Wu sat down with an array of spiritual leaders within the Civic Pavilion in Metropolis Corridor Plaza Tuesday for a dialog that the mayor stated was supposed to tell the testimony she is going to present Wednesday, March 5 to a Republican-led Congressional oversight committee, in Washington, D.C.

The mayor stated her testimony could be targeted, partially, on what it means to be a “city that is home to immigrants” — a designation that she and religion leaders participating within the dialogue described as being below assault by immediately’s federal insurance policies.

“I am hearing a lot of fear in community,” Wu stated. “I’m hearing the tangible impacts about a lot of the policies and what is accurate, what is inaccurate, all kind of swirling around … Even those who have legal status in this country are just scared because of the swirl of what might happen.”

Wu, together with the mayors of Chicago, Denver and New York Metropolis, was ordered to seem earlier than the U.S. Home Committee on Oversight and Authorities Reform, which is probing sanctuary metropolis insurance policies and their affect on public security.

Referencing the invite despatched by Committee Chair James Comer final month, Wu stated “the frame of the letter was that we are in violation of laws and general principles by having the Trust Act in place and being a so-called sanctuary city” as taken from a “particular view that we are shielding certain people from accountability.”

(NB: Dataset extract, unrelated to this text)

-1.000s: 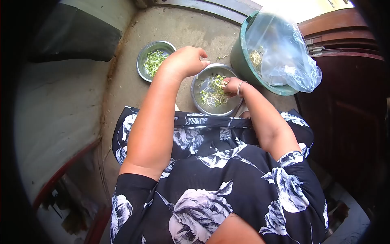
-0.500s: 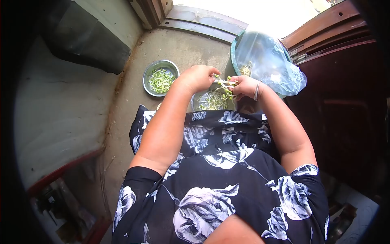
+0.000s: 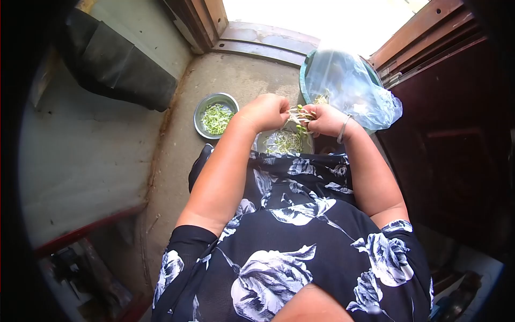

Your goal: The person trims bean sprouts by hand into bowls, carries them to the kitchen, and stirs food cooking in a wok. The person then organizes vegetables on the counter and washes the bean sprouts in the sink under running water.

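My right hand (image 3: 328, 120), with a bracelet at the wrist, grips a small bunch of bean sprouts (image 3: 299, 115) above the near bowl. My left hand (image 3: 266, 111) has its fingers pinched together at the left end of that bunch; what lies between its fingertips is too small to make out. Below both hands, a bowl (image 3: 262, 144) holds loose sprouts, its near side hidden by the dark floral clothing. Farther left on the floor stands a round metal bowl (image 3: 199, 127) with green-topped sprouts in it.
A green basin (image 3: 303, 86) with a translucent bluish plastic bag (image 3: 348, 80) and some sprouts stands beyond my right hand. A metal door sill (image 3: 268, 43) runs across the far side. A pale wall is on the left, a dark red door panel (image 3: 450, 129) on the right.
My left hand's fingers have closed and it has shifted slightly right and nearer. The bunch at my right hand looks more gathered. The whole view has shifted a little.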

Boston’s sanctuary standing is enshrined within the Boston Belief Act, a 2014 native regulation that prohibits metropolis police and different departments from cooperating with federal authorities on civil immigration detainers.

Wu and different metropolis officers say the Belief Act nonetheless permits for cooperation with the feds, specifically ICE, relating to sure felony issues, and have pushed again on assertions that the town’s sanctuary polices have impacted public security.

The mayor, who’s working for re-election, has touted final yr’s low murder price as proof that her administration’s insurance policies have made Boston the “safest major city” within the nation.

Religion leaders made related statements on the day’s roundtable dialogue, whereas emphasizing that they see a federal immigration crackdown — which has targeted on sanctuary cities like Boston — as negatively impacting public security, somewhat than bettering it.

“I think your message to the oversight committee is there are impacts and what they’re doing is going to create more havoc in public safety,” Rev. Willie Bodrick II of the Historic Twelfth Baptist Church in Roxbury, stated. “There will be huge impacts economically for the city and possibly the creation of a public safety issue.

“It’s going to create fear. It’s going to create a frenzy. People are going to hide.”